Custom, Excise & Service Tax Tribunal
Zamil Steel Engineering India Pvt Ltd vs Commissioner Of Gst&Amp;Cce(Chennai ... on 23 January, 2020
IN THE CUSTOMS, EXCISE & SERVICE TAX
APPELLATE TRIBUNAL, CHENNAI
REGIONAL BENCH - COURT NO. - III
Service Tax Appeal No. 41300 of 2019
(Arising out of Order-in-Appeal No.143/2019 (CTA-I) dt. 02.05.2019 passed by the
Commissioner of GST & Central Excise (Appeals-I), Chennai)
M/s.Zamil Steel Engineering India Pvt. Limited Appellant
Kochar Technology Park, Door No.SP 31A,
1st Cross Road,
Ambattur Industrial Estate, Ambattur,
Chennai 600 058.
Vs.
Commissioner of CGST & Central Excise Respondent
Purasavalkam Division, Chennai North Commissionerate No.2045-I, Newry Towers, 2nd Avenue, Anna Nagar, Chennai 600 040 APPEARANCE:
Shri R. Balagopal, Consultant For the Appellant Ms. T. Usha Devi, DC (AR) For the Respondent CORAM :
Hon'ble Ms. Sulekha Beevi C.S., Member (Judicial) Final Order No. 40077/2020______ Date of Hearing: 23.01.2020 Date of Decision: 23.01.2020 The brief facts of the case are that appellants were registered with the service tax department under Information Technology Software Services and were also engaged in the business of providing Consulting Engineering Service.
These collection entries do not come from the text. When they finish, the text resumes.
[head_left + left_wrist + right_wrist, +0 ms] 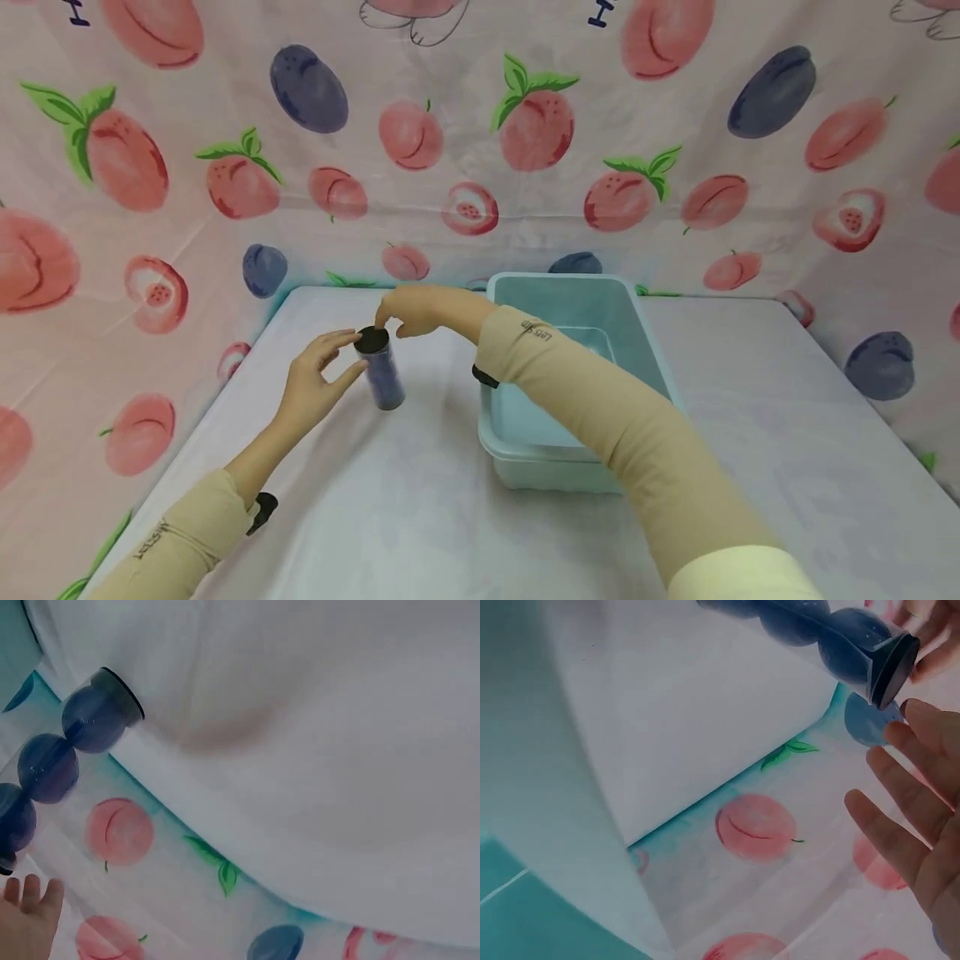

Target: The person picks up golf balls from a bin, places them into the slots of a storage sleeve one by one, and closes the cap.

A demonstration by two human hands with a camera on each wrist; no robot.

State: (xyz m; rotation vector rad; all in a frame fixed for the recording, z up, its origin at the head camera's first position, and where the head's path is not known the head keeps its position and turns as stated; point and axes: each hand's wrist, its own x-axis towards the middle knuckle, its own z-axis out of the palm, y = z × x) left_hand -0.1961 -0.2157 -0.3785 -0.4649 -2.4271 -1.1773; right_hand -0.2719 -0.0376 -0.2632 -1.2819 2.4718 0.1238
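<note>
A clear tube with a black lid stands on the left part of the white table. Several dark blue balls are stacked inside it, seen through its wall in both wrist views. My left hand is at the tube's left side, fingers and thumb spread near the lid. From behind and right, my right hand reaches down with its fingertips at the lid's edge. In the right wrist view, the fingers of that hand are extended beside the lid. Whether either hand touches the tube is hard to tell.
Right of the tube stands a light blue plastic basin, under my right forearm. The white table reaches back to a fruit-print cloth, which hangs behind and at both sides.
</note>
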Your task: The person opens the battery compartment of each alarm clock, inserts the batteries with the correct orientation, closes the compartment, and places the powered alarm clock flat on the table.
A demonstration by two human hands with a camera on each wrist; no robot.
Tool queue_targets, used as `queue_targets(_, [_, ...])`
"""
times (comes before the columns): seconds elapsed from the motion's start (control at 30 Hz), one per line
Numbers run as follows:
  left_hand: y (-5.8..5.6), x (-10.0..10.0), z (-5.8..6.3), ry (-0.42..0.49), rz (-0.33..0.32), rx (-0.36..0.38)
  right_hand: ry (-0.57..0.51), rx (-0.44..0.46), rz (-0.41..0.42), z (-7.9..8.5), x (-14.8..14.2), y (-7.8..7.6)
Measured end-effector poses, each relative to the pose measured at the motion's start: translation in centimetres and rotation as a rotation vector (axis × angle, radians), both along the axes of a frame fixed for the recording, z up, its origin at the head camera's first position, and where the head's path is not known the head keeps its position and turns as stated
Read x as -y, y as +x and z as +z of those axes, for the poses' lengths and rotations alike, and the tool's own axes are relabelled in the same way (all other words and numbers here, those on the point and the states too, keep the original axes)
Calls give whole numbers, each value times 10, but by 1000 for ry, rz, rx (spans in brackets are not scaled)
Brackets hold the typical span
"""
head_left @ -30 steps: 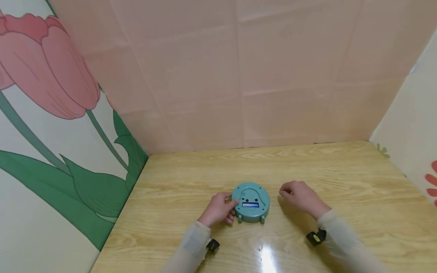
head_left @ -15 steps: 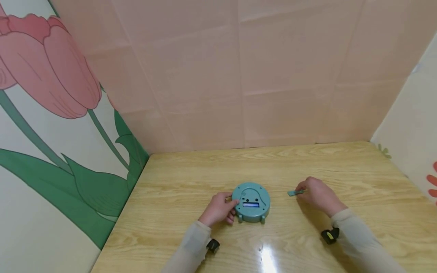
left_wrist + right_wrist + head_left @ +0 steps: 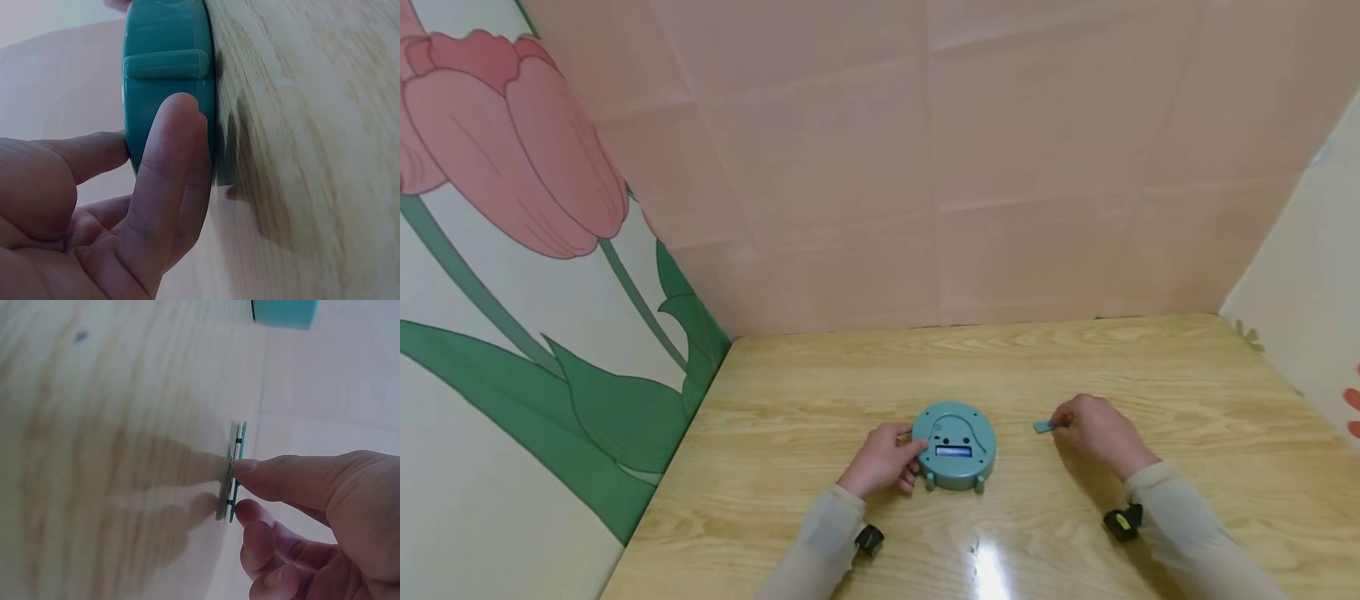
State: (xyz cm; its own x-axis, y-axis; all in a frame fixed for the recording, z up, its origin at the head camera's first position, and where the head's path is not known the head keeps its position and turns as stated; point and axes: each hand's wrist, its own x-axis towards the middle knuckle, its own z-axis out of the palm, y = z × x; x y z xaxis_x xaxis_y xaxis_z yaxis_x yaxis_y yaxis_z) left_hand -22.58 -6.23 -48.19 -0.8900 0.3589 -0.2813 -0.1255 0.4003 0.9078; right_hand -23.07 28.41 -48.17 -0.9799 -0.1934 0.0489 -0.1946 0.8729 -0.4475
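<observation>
A round teal clock lies back side up on the table, with two short feet toward me. Inside an uncovered rectangular slot on its back is a bluish-white, shiny battery. My left hand holds the clock's left rim, thumb on top and fingers along the side wall. To the right of the clock, my right hand pinches a small flat teal battery cover between thumb and fingers. In the right wrist view the cover shows edge-on, close over the tabletop.
The wood-grain table meets a pink-covered wall at the back. A tulip-printed panel stands on the left, a pale wall on the right. Dark wrist cameras sit under both sleeves.
My right hand has moved right, away from the clock, and the teal cover now shows at its fingertips, lower by the table. My left hand has stayed on the clock.
</observation>
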Motion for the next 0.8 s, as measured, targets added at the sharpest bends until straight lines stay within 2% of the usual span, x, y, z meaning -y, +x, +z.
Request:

They filed a refund claim of 2 Rs.6,42,299/- on 18.4.2018 being the unutilized cenvat credit on services consumed in the export of services during the period from April 2017 to June 2017. A show cause notice dt. 30.08.2018 was issued to the appellant proposing to reject the claim for the reasons that on perusal of ST-3 returns for the relevant period, the appellant has not debited the amount claimed as refund in their cenvat credit account; Secondly that they have carried forward the balance cenvat account to TRAN-1 GST Regime as on 30.6.2017; that in terms of Section 142 (4) of CGST Act,2017, the refund claim is not admissible. After due process of law, the original authority rejected the refund claim against which an appeal was filed before the Commissioner (Appeals). Vide the impugned order herein, the Commissioner (Appeals) upheld the order of rejection. Hence this appeal.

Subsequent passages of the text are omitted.